L’organisation générale de la nécropole semble structurée autour du bûcher funéraire et des structures voisines (fig. 6). Une sorte d’aire réservée circulaire semble en effet exister. La multiplication des datations par radiocarbone permettra de déterminer si ces faits archéologiques correspondent aux structures fondatrices de la nécropole. Il ressort également que plusieurs sépultures secondaires à crémation sont associées à une ou plusieurs fosses de rejet, mais ce n’est pas systématiquement le cas.

Fig. 6 : Plan masse du secteur ouest. Crédit : S. Secardin, É. Degorre, Éveha, 2021.

Le secteur est

Le secteur est (600 m²) est beaucoup plus pauvre en vestiges archéologiques, avec un maillage clairsemé. En comptabilisant les structures étudiées au diagnostic, ce pôle funéraire est constitué de six sépultures secondaires à crémation, cinq fosses de rejet et quatre fosses ou trous de poteau.
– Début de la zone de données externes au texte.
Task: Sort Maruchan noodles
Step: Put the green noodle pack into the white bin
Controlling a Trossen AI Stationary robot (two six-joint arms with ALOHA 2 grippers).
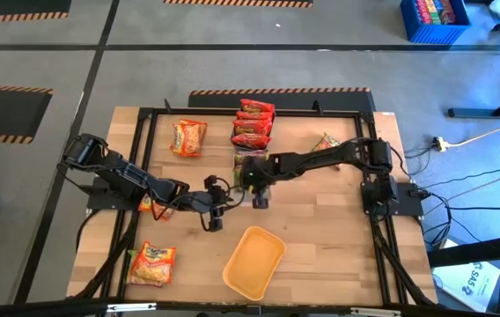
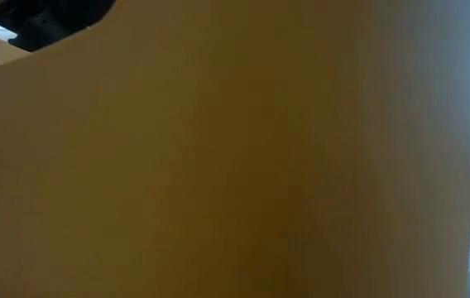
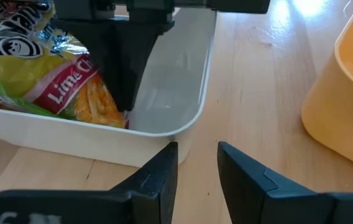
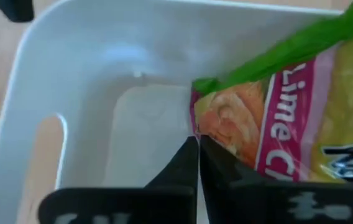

Les structures sont similaires à celles du secteur ouest. Les sépultures secondaires correspondent à de petites fosses accueillant des restes humains placés dans un contenant périssable. Aucun aménagement de dalle de meulière n’a été découvert. Les fosses de rejet consistent en de petites structures en creux contenant des charbons et des restes humains brûlés déposés pêle-mêle.

Conclusion

La fouille de ces deux ensembles funéraires a donc permis de documenter un total de 42 sépultures secondaires à crémation, 16 fosses de rejet et un bûcher funéraire. Six fosses dont une à pierres chauffées, deux trous de poteau isolés et neuf isolats complètent le corpus.

La grande similarité des vestiges découverts dans les deux secteurs prescrits permet de les considérer comme archéologiquement contemporains et de les rattacher à l’âge du Bronze moyen du complexe Manche-Mer du Nord. La multiplication des datations par radiocarbone, à venir au cours de la post-fouille, permettra peut-être de préciser si un secteur précède l’autre.